I have seen life to the East and the South and around the front line - I spent the first two months doing that. I know how life is there and it is difficult. It is much more a matter of going to bed when it gets dark, waking up at dawn, and living your life to a strict military routine of security checks, planning your time, driving around in vehicles and spending your life generally exhausted. Outside Lviv, there is nightlife but it is far more muted and you will typically find yourself the only customer in a coffee shop, restaurant or bar - even in Kyiv, I found. The polyglot multinational atmosphere of Lviv, in which foreigners and Ukrainians mix alike and English is widely spoken, is quite unique and it befits the distinctive character and history of Lviv, which is truly an extraordinary city about which very little is really known outside Ukraine. Lviv has seen so many empires come and go, and the city has been on the edge of all of them, that the people are quite used to all these various foreigners drift in and out.

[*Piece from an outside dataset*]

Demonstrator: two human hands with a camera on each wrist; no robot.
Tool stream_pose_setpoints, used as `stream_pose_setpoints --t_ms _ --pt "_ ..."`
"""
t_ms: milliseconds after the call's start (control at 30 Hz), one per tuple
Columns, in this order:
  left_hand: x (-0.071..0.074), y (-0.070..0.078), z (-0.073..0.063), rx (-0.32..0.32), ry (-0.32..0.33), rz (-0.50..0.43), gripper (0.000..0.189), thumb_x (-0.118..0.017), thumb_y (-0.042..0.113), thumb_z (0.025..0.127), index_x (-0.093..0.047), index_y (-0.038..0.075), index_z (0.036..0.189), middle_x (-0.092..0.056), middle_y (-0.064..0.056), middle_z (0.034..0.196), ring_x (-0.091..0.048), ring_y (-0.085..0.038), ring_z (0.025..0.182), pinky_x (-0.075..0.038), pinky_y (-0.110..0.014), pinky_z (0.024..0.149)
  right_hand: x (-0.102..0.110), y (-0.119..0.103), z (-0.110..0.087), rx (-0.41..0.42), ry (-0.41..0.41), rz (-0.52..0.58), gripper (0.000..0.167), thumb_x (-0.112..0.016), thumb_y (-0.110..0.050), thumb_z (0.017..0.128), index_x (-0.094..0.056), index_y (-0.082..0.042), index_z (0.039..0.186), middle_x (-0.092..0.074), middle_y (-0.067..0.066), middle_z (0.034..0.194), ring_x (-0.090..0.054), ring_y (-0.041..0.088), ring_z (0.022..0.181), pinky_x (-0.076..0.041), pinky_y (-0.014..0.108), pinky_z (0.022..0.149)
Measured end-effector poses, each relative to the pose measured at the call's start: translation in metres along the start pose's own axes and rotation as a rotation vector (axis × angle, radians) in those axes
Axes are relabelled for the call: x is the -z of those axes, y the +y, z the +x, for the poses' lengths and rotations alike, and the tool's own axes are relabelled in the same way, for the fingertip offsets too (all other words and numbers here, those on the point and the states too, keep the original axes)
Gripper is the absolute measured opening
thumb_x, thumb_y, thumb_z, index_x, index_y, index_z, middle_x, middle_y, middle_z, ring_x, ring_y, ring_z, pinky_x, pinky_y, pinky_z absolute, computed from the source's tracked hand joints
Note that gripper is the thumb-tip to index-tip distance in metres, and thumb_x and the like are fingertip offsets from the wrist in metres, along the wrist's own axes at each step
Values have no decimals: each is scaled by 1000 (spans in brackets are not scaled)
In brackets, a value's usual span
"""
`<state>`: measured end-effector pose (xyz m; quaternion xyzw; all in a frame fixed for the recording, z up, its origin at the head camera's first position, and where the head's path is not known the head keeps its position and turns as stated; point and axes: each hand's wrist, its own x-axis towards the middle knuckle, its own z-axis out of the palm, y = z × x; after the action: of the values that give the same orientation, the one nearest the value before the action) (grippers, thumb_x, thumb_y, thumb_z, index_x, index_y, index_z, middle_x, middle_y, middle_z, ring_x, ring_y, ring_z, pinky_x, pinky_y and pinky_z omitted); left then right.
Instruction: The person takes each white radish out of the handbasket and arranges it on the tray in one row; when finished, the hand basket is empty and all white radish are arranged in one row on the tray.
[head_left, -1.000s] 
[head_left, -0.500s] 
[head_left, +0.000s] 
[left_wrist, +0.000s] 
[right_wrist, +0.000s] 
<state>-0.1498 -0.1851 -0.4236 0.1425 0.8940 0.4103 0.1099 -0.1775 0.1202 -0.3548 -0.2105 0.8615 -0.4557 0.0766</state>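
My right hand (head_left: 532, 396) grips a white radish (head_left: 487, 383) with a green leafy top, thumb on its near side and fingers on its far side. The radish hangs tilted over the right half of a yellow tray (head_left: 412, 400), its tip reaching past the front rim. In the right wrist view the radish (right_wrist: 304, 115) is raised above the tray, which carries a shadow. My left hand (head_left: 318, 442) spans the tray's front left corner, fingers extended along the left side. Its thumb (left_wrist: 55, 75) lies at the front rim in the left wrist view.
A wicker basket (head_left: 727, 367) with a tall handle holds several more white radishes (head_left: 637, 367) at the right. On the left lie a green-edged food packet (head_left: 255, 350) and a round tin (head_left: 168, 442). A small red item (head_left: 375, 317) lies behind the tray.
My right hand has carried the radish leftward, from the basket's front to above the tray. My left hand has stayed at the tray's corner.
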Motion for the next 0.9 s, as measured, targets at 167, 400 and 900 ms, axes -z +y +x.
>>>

I found a copy yesterday in a flea market of the Lemburger Zeitung, a German language Lviv newspaper issued during the Nazi occupation of Lviv in 1943. I suppose then that the people of Lviv learned German, just as they are now learning English, and in the past they have learned Polish and Russian. Empires come and go, but we are here to put a stop to that mentality and to settle permanently the borders of European liberal democracy. That is what the West was fighting for in World War II. It is why we set up the European Union, and it was the premise of NATO. These are all things worth fighting for, in my case for a little bit longer, and continuing my own quite paradise. Nothing is really paradise, but given my long-standing interest and scholarship in international conflict, this environment, for now, is as much of a paradise as I can hope to reach.